=== WORK ORDER ===
Line by line, please look for the word "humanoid" in the following records, then copy each line you find it in.

Collected data

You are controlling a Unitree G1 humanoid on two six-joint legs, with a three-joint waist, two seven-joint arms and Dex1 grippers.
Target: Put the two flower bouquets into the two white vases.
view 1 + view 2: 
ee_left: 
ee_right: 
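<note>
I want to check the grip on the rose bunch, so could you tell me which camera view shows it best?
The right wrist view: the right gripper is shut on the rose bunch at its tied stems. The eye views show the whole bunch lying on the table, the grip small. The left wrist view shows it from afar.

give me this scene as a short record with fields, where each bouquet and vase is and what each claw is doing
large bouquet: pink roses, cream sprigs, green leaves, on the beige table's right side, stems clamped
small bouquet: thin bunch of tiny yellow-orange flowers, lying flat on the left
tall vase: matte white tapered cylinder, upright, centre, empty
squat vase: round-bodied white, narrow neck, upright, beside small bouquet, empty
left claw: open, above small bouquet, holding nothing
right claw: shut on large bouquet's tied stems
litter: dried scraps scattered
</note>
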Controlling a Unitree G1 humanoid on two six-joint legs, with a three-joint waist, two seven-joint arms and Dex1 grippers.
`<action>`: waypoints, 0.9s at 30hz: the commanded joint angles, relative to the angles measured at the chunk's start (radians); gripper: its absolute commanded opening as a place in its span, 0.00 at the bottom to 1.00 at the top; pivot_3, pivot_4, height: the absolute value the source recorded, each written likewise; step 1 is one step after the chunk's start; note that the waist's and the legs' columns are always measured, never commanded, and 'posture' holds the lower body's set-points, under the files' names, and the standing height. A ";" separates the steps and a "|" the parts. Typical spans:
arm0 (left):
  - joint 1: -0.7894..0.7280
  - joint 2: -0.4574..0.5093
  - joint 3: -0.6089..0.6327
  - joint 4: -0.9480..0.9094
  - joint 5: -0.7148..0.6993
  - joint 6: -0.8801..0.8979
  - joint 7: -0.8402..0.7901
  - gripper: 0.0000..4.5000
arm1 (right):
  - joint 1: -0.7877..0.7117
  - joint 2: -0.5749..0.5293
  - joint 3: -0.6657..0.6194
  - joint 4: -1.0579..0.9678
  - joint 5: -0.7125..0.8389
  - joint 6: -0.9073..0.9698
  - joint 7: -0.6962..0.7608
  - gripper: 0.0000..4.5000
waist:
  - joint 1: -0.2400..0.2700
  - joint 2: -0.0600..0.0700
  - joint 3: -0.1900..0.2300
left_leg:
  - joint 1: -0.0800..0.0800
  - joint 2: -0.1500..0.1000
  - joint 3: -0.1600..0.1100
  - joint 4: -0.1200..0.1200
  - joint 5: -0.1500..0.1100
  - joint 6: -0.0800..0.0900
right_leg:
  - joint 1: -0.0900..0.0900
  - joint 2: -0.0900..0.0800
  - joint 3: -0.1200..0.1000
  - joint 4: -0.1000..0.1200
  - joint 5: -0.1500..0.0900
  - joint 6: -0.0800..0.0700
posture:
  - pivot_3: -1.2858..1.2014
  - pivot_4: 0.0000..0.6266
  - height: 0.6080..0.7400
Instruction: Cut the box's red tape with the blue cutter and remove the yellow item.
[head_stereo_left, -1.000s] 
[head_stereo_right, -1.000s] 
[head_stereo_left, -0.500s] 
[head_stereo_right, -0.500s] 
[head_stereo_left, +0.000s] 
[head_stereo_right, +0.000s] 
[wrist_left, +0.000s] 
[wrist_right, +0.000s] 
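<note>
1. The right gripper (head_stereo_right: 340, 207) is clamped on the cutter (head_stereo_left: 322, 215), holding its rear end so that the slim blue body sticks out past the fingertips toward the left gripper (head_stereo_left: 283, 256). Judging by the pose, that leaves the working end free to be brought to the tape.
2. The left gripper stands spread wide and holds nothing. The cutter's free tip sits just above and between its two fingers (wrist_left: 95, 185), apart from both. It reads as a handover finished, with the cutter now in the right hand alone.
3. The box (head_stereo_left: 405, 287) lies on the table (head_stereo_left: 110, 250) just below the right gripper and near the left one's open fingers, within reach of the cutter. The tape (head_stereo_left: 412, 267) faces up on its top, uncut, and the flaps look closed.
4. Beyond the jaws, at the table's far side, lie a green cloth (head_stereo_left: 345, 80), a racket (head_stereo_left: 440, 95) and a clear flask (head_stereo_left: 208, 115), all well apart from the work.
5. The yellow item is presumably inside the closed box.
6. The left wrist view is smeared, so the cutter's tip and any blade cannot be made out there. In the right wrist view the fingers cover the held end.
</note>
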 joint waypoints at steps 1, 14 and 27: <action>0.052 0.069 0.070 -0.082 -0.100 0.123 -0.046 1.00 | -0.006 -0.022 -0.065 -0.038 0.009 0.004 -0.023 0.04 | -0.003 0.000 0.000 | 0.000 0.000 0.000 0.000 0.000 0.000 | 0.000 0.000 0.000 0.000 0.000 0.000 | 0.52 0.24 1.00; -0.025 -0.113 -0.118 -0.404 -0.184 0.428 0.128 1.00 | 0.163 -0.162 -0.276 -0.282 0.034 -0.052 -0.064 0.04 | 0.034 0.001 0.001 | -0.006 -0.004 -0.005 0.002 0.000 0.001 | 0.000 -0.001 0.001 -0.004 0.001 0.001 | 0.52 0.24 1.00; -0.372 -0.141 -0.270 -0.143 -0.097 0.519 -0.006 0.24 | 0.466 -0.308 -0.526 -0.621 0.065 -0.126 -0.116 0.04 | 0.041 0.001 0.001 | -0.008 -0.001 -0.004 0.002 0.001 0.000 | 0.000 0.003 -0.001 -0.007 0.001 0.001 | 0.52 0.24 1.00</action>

=== YOUR RESPONSE ===
You are controlling a Unitree G1 humanoid on two six-joint legs, with a three-joint waist, two seven-joint arms and Dex1 grippers.
Controlling a Unitree G1 humanoid on two six-joint legs, with a three-joint waist, two seven-joint arms and Dex1 grippers.

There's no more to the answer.